*Problem description*: Find and copy each line of the data that includes "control".

*The data*:
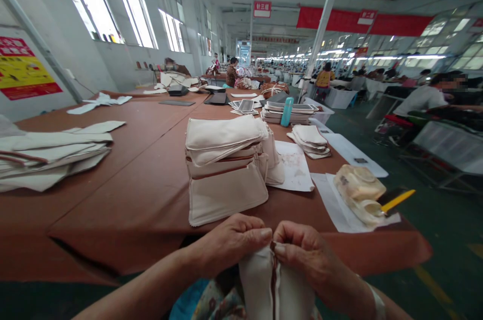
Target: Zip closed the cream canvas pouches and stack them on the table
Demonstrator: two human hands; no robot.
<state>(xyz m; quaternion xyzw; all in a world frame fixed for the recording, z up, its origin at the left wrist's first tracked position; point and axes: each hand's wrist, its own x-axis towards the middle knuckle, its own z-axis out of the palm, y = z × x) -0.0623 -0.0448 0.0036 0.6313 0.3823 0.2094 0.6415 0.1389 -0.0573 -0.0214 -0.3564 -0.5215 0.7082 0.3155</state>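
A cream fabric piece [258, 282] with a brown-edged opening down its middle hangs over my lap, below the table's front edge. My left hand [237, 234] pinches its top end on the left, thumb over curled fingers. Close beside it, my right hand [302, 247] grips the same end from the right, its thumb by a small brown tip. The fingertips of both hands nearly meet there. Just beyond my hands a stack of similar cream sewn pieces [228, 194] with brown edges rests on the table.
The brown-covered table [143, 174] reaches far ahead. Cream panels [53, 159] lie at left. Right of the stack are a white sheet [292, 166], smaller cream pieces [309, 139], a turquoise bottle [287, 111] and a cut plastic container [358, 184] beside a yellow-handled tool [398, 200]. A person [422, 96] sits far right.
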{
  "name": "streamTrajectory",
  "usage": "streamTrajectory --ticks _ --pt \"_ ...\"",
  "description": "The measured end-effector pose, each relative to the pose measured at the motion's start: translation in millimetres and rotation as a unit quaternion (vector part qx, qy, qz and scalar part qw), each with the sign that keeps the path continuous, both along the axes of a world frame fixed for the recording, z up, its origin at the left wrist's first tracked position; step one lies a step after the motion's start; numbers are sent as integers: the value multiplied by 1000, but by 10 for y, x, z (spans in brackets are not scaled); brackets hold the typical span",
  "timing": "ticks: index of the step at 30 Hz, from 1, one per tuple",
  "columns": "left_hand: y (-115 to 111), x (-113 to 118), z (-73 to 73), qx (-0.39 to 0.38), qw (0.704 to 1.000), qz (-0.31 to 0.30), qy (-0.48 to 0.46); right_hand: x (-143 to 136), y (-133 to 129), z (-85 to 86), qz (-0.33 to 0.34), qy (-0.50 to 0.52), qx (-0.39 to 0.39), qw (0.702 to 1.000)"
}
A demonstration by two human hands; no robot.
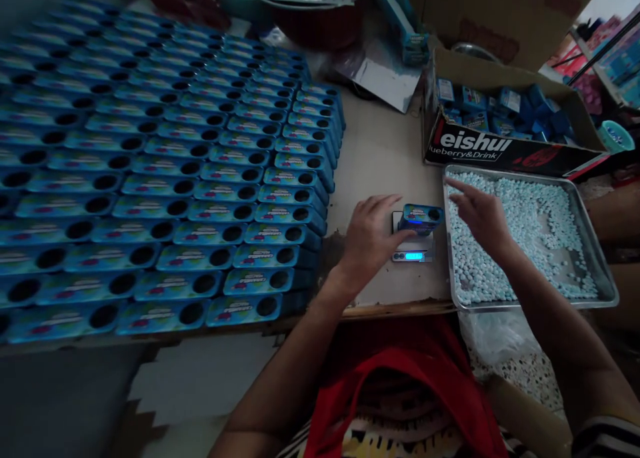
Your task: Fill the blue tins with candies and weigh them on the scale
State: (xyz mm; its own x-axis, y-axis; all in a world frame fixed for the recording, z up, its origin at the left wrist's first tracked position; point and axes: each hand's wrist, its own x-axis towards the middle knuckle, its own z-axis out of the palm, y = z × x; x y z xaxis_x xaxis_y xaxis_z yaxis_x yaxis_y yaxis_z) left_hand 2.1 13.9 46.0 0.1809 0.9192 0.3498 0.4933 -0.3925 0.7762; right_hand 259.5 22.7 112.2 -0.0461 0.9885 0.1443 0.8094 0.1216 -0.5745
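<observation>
A small digital scale (pixel 414 253) with a lit blue display sits on the table in front of me. On it stands a blue box (pixel 423 214) with a dark round hole in its top. My left hand (pixel 369 237) is just left of the scale, fingers apart and thumb reaching toward the box; nothing shows in its grasp. Over the left side of a metal tray (pixel 611 286) of pale blue pellets (pixel 530 211), my right hand (pixel 477 215) has its index finger stretched out. Whether its other fingertips touch pellets is unclear.
Rows of similar blue boxes (pixel 277 235) fill the table's left side. A cardboard carton (pixel 480 153) of small blue packs stands behind the tray. Further back are a white sheet (pixel 387 78), a dark red bowl (pixel 317 26) and a tall cardboard panel (pixel 480 18).
</observation>
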Motion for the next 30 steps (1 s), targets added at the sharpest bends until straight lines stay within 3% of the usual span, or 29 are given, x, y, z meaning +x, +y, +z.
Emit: streamTrajectory --ticks 2,4,6,9,11,14,17,19,21,24,26,28,30 --pt "51 199 180 39 992 -31 117 254 39 -6 -50 16 16 998" --pt "77 409 359 30 968 -89 234 579 61 -54 -75 -68 13 995" --pt "121 588 533 -2 938 -143 316 916 78 -150 -55 -189 -38 980" --pt "397 698 834 -14 930 -131 343 1305 126 -303 6 -159 -62 985" --pt "812 613 1090 20 947 -55 316 1437 160 -343 12 -100 -11 995" --pt "1724 282 1489 70 964 68 248 1461 175 -277 -26 -31 44 998" --pt "2670 -91 1686 46 970 85 224 1363 224 -108 -97 84 78 989" --pt "3161 -288 1607 14 976 66 206 1306 376 27 -152 141 136 969" --pt "3509 -463 1371 -17 980 46 192 1315 669 159 -165 155 197 954" --pt "3839 -737 899 -85 979 12 184 1461 1339 308 -112 104 207 966" --pt "3984 -896 658 -131 974 -12 185 1577 1874 354 -68 6 157 985" --pt "4078 -947 579 -140 973 -32 179 1641 2414 351 -31 -125 101 987" --pt "4120 -801 682 -86 980 -62 170 1636 2907 306 14 -244 53 968"
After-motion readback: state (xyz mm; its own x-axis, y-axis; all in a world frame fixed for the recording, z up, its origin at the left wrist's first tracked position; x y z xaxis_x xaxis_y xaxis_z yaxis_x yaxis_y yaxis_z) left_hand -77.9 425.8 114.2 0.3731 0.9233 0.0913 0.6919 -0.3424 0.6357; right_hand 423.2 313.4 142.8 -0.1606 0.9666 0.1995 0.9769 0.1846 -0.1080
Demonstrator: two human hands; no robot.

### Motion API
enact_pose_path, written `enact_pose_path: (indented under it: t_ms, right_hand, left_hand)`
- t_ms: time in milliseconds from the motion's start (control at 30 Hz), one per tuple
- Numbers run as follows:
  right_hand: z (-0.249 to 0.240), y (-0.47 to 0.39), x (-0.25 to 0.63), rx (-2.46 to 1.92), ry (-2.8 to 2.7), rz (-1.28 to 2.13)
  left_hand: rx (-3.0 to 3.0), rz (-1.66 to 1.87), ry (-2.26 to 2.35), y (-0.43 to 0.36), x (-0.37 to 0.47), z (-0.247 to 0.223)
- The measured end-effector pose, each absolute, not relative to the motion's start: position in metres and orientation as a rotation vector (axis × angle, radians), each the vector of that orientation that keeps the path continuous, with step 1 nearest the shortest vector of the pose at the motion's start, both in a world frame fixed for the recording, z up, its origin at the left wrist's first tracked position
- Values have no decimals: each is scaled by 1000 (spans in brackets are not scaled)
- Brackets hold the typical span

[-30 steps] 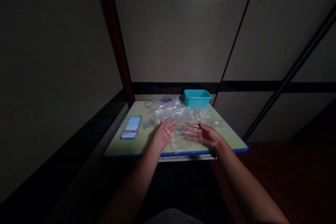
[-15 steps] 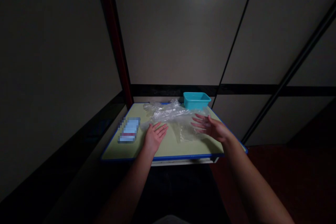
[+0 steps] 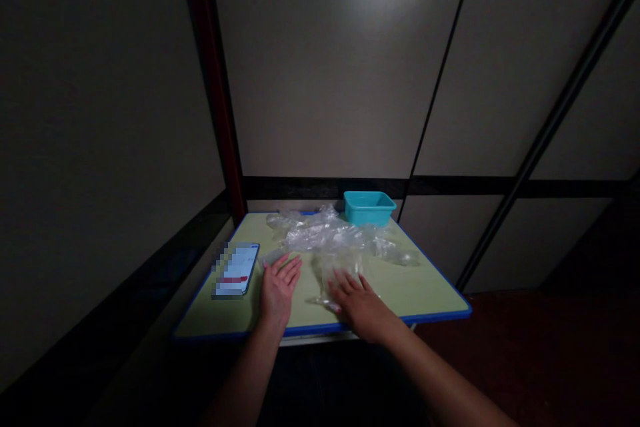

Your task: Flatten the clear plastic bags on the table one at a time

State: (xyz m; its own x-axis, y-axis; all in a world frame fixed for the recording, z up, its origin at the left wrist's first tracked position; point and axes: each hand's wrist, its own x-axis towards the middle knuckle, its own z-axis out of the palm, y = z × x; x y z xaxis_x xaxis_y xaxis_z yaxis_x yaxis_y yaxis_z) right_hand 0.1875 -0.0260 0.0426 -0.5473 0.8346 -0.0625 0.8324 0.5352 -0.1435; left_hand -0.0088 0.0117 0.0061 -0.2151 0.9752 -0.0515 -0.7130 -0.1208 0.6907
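Crumpled clear plastic bags (image 3: pixel 320 235) lie across the back and middle of a pale green table (image 3: pixel 425 290) with a blue edge. My right hand (image 3: pixel 357 303) is palm down with its fingers spread, over a clear bag (image 3: pixel 345 263) near the front edge; whether it presses on the bag is hard to tell. To the left, my left hand (image 3: pixel 280 287) is turned partly palm up, fingers stretched out, with nothing in it. Its fingertips are beside a small clear piece of plastic (image 3: pixel 271 257).
A turquoise basket (image 3: pixel 370 209) stands at the back right of the table. A lit phone (image 3: pixel 235 271), partly pixelated, lies at the left. Behind the table is a panelled wall (image 3: pixel 325 113) with a black band.
My right hand has moved left and turned palm down onto the near bag, which has shifted left and towards me. The whole view has tilted slightly upward.
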Motion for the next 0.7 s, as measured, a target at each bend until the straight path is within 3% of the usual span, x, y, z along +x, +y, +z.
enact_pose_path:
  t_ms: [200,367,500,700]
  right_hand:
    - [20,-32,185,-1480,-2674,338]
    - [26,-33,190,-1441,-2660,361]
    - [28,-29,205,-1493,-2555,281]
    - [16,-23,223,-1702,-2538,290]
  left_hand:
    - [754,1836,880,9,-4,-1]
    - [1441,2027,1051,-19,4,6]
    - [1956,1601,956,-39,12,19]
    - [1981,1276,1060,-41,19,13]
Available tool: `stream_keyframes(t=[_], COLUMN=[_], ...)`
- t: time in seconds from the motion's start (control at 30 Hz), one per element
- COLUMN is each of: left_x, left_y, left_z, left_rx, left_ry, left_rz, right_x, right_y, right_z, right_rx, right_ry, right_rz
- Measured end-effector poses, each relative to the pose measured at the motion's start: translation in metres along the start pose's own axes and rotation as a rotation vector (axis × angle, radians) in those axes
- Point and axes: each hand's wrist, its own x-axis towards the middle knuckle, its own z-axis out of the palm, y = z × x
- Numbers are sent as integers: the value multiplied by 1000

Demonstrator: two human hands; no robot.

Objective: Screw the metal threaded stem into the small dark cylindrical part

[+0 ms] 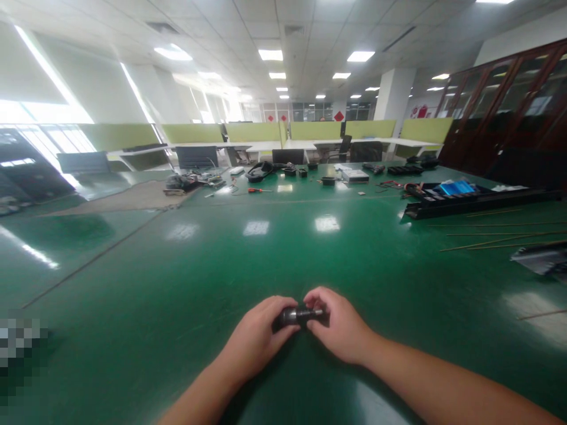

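A short black cylinder point(290, 316) with a shiny silver band lies sideways between my two hands, just over the green tabletop; I cannot make out its exact kind. My left hand point(261, 330) is closed around its thicker left end, thumb below and fingers above. At the narrower right end, where a small silvery tip shows, my right hand point(339, 324) curls its fingers and thumb around it. Part of the cylinder is hidden by both hands.
The green table point(212, 254) is glossy. Farther back lie an orange-handled screwdriver point(257, 190), small black boxes point(328, 180) and a heap of parts point(188, 182). On the right are a long black tray point(478, 203), thin rods point(491, 239) and a metal piece point(540, 258).
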Motion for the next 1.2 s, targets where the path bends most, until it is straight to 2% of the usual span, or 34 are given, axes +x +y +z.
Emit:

*Exercise answer*:
- t_ms: time in milliseconds from the motion's start (control at 30 Hz), one per tuple
- t: time in seconds from the motion's start (control at 30 Hz), one per element

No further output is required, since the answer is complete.